> **Task directions**: Each line of the entries below that holds "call" is needed, copied in full.

Records contained in a dataset
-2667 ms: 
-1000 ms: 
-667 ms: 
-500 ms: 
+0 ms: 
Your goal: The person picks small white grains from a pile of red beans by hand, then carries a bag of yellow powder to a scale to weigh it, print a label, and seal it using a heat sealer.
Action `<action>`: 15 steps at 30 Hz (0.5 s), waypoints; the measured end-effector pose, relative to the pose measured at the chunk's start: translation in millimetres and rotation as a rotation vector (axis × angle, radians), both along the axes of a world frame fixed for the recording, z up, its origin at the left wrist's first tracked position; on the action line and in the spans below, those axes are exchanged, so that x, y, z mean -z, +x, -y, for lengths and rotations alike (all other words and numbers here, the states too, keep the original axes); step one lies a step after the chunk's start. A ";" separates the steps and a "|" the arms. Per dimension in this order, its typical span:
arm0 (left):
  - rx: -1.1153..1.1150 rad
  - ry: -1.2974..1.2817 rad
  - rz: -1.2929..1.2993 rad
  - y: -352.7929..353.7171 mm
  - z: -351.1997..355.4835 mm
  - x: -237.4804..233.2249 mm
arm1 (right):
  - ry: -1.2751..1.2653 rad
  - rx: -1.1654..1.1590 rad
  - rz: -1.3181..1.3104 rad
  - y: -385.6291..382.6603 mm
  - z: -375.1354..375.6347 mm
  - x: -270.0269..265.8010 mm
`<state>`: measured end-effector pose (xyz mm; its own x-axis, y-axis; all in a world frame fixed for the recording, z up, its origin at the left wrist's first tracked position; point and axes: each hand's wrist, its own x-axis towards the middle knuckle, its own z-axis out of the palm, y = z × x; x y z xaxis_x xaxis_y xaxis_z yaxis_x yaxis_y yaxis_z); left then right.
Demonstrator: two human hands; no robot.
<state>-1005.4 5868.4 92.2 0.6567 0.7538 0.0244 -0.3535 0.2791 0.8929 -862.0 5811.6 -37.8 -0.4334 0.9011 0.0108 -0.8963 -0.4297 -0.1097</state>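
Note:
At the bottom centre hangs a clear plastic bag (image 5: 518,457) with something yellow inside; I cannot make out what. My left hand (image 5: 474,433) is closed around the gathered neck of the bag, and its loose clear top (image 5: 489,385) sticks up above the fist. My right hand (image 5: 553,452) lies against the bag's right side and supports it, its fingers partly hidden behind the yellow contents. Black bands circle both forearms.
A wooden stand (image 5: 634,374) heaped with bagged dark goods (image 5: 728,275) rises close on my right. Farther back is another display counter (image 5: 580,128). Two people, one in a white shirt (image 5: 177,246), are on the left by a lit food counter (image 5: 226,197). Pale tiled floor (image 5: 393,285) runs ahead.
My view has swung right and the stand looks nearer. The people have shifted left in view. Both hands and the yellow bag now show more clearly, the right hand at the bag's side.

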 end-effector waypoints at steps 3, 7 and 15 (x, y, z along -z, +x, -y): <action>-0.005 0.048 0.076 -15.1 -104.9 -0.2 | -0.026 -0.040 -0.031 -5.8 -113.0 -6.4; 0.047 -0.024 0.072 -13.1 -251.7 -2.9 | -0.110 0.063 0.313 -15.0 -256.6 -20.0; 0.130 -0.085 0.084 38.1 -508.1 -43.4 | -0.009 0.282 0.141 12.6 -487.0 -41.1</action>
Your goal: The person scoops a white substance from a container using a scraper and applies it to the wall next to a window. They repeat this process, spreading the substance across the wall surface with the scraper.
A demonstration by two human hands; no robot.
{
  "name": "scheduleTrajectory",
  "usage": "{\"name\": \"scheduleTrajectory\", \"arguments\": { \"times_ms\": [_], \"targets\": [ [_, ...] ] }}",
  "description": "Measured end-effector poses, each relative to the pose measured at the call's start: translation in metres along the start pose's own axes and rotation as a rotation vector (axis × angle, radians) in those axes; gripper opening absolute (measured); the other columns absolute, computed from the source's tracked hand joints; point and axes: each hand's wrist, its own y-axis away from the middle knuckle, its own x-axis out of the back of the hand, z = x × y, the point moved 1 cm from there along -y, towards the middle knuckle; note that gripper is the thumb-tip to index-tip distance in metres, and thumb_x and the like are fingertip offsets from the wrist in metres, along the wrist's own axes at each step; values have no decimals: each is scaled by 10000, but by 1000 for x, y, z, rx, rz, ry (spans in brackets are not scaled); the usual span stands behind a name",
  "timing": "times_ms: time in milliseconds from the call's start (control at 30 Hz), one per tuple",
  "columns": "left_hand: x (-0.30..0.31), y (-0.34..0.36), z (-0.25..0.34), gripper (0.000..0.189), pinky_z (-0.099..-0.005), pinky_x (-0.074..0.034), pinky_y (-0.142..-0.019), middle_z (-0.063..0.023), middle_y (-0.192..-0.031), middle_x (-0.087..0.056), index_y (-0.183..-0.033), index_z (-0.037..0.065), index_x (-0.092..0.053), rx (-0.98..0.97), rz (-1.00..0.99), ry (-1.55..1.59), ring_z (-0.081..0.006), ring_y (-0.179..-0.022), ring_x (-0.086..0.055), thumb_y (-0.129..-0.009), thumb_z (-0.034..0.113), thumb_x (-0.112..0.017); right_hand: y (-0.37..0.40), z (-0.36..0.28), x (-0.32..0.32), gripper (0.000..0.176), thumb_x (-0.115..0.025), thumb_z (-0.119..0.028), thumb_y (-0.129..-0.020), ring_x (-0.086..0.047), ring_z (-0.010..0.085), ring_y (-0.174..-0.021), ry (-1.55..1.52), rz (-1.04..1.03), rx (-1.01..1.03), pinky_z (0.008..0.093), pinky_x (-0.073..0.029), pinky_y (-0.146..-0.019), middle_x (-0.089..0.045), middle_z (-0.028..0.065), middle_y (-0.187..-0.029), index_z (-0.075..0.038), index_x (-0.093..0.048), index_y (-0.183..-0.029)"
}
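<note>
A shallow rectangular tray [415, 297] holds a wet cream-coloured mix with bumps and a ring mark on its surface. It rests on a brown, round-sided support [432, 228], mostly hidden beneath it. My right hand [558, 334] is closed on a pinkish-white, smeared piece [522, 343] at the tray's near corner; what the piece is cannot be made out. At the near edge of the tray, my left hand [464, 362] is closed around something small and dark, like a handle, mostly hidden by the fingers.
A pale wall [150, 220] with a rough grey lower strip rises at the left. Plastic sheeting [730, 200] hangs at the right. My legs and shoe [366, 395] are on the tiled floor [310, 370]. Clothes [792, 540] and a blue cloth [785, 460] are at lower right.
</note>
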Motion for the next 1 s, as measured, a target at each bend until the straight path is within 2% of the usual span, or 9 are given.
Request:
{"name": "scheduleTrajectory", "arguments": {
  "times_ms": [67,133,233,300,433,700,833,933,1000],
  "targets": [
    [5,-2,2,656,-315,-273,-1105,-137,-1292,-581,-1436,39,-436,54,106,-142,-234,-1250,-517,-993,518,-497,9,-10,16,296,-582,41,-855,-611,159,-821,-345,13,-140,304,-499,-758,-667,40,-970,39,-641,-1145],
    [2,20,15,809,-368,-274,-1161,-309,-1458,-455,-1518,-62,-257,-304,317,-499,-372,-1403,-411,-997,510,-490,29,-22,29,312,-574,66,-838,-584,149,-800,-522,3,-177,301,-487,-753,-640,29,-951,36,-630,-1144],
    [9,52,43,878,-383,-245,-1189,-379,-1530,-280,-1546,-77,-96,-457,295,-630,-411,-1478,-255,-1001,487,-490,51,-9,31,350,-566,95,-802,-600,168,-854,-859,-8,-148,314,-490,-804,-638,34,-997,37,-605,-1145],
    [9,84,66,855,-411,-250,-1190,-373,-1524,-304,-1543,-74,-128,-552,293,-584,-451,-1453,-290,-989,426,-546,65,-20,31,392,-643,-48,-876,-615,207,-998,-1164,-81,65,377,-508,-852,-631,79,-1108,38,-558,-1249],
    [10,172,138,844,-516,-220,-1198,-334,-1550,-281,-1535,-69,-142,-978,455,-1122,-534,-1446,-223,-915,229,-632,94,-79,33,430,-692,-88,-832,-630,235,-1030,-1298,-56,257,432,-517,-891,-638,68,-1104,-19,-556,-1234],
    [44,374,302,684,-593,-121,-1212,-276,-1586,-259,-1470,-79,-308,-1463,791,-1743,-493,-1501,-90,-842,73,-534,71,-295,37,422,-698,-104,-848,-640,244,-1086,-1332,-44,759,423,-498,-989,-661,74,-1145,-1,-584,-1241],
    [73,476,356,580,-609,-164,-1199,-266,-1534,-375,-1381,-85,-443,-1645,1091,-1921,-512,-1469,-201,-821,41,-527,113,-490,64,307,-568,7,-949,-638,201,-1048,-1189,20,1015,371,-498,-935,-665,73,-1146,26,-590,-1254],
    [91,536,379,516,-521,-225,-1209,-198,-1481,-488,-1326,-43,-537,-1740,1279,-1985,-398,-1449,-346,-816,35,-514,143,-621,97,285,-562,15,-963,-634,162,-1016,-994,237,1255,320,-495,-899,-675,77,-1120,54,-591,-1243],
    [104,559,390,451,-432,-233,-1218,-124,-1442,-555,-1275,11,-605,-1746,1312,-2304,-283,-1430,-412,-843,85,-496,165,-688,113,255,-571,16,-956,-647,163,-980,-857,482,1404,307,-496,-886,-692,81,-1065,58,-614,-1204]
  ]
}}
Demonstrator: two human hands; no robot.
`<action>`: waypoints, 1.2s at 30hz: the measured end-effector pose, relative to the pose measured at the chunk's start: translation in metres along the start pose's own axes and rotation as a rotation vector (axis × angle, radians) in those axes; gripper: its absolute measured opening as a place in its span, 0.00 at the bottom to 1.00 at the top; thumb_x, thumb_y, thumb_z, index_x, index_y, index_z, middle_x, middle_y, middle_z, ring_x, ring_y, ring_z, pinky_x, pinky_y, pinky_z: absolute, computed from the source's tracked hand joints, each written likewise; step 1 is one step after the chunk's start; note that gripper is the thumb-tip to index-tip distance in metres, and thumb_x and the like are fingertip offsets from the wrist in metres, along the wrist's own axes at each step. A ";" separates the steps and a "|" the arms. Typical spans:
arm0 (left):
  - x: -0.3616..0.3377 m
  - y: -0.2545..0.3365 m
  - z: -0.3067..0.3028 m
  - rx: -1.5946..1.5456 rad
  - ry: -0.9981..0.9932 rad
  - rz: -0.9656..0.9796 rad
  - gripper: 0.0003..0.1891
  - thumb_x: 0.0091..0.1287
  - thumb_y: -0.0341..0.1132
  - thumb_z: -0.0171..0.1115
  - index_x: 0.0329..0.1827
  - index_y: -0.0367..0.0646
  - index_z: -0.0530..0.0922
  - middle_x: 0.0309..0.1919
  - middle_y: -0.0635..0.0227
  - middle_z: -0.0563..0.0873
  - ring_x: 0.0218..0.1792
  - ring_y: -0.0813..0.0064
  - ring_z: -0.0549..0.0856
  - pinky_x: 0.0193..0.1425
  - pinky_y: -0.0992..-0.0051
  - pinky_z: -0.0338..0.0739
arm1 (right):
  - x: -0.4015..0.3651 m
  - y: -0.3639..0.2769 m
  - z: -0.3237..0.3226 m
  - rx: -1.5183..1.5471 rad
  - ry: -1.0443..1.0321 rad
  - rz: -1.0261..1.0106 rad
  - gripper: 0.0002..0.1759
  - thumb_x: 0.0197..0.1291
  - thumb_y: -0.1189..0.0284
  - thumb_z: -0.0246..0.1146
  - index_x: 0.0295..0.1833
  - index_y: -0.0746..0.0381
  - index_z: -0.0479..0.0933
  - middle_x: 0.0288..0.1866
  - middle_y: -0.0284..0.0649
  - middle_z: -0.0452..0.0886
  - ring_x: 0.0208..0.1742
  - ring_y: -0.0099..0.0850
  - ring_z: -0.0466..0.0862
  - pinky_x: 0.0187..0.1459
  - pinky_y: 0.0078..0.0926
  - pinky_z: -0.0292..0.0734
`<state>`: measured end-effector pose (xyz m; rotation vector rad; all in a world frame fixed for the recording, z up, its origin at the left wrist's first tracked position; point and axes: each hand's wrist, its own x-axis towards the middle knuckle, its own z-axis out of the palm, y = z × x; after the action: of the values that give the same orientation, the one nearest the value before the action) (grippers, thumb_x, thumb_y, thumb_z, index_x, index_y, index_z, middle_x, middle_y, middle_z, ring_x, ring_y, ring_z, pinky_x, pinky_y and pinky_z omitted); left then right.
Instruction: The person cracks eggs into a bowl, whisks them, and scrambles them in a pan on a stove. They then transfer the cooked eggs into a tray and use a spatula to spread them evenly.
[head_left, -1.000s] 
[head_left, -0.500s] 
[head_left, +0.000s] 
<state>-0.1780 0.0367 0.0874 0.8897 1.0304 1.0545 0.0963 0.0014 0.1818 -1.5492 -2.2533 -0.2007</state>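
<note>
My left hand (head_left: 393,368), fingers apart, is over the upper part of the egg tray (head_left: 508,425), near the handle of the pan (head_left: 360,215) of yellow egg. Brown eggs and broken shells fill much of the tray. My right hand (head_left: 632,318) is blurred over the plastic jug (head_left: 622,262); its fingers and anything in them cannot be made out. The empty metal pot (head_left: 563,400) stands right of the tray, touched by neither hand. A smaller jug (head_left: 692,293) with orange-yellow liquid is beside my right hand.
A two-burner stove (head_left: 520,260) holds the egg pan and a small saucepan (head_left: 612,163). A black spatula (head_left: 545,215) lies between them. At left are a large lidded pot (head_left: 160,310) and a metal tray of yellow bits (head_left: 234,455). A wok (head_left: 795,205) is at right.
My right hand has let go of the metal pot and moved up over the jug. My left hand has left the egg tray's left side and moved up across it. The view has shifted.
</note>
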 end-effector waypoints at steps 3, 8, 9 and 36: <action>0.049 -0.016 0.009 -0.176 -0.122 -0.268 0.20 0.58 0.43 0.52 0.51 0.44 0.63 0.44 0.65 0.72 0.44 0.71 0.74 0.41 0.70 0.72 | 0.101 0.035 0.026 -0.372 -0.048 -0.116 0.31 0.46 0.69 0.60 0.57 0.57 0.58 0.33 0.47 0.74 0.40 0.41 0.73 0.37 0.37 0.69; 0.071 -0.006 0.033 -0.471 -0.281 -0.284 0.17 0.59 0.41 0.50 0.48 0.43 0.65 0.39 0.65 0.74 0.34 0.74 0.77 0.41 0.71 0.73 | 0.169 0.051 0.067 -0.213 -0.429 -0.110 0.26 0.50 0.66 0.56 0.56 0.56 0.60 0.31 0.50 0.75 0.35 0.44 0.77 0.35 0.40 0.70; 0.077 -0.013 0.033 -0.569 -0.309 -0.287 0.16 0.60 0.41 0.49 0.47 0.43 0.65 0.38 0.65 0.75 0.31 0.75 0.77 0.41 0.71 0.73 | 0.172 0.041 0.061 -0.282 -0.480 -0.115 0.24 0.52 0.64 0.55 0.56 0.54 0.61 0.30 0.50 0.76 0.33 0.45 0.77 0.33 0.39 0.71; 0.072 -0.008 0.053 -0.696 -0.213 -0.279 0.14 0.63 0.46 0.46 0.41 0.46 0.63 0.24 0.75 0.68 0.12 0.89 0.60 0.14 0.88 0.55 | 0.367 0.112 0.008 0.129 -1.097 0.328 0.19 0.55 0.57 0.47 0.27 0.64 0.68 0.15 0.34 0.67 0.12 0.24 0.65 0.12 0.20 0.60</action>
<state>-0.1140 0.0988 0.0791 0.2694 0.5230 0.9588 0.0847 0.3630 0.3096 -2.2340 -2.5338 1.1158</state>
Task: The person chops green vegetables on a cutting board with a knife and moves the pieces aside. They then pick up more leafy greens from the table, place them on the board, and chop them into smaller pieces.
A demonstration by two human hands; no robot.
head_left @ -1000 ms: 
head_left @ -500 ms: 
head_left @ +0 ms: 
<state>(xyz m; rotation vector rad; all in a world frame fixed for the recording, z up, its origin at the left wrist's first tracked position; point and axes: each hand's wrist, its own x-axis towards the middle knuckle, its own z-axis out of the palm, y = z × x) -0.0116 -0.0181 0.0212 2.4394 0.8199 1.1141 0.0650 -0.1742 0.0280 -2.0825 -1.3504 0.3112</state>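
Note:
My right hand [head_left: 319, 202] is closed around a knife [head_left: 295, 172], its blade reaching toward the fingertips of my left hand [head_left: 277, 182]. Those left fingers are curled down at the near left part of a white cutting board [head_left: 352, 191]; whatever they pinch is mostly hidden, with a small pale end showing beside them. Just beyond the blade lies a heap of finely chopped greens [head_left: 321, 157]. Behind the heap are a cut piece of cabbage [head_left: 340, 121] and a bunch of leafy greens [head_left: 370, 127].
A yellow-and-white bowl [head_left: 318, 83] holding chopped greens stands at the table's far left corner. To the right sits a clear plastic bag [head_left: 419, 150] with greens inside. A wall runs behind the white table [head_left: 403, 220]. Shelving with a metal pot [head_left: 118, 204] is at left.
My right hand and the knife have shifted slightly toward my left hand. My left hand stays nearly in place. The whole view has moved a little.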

> **Answer box**:
  "description": "Measured end-effector poses, each relative to the pose measured at the call's start: translation in metres along the start pose's own axes and rotation as a rotation vector (axis × angle, radians) in those axes; gripper opening absolute (measured); the other columns absolute, computed from the source's tracked hand joints; point and axes: each hand's wrist, its own y-axis away from the middle knuckle, its own x-axis out of the back of the hand, z = x × y, the point moved 1 cm from there along -y, towards the middle knuckle; note that gripper is the thumb-tip to index-tip distance in metres, and thumb_x and the like are fingertip offsets from the wrist in metres, along the wrist's own axes at each step; values have no decimals: each is scaled by 10000, but by 1000 for x, y, z, rx, rz, ry (spans in brackets are not scaled); the usual span stands behind a name",
  "timing": "times_ms: time in milliseconds from the call's start (control at 30 Hz), one per tuple",

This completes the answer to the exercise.